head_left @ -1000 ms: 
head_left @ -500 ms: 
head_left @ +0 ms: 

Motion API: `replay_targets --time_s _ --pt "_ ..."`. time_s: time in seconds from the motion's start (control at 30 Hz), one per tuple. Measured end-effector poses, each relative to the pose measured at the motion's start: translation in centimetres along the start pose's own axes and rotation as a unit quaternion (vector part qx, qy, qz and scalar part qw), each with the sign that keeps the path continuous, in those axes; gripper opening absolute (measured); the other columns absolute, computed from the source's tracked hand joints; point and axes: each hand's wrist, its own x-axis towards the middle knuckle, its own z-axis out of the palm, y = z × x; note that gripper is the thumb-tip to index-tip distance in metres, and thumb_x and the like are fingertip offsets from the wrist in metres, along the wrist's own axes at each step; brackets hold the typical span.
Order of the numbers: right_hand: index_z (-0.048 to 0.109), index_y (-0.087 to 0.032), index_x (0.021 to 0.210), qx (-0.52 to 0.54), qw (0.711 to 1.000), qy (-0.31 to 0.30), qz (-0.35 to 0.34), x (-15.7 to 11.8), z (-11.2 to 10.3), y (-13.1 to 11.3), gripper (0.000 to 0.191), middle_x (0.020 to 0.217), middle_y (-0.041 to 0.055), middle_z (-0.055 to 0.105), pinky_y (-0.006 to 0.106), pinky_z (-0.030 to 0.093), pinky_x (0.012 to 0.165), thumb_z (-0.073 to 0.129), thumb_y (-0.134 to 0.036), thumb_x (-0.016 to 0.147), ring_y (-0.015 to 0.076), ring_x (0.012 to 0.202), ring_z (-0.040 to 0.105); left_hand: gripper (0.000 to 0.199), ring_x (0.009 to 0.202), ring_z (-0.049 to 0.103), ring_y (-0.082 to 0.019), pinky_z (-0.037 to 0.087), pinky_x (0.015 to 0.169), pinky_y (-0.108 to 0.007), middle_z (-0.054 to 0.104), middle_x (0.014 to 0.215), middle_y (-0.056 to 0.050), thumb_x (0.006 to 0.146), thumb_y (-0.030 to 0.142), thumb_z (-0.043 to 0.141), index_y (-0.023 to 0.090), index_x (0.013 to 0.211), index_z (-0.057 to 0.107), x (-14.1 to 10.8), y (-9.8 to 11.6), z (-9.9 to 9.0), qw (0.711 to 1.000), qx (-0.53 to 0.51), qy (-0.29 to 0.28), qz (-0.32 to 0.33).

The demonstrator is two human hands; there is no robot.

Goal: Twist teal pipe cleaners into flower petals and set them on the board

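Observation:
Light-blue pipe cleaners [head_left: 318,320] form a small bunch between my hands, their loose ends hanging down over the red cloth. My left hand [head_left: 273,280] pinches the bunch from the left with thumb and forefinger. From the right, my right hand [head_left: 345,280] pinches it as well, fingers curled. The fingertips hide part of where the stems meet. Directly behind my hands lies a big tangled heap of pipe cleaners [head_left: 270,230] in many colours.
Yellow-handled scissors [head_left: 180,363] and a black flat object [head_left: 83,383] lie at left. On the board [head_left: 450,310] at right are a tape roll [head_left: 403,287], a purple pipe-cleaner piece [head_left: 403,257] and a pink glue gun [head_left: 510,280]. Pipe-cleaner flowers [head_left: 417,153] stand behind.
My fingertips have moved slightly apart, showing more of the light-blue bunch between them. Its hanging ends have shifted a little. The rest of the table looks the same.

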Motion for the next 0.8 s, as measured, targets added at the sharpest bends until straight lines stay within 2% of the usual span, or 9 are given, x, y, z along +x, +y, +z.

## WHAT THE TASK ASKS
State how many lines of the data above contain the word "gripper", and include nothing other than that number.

## TASK OUTPUT
2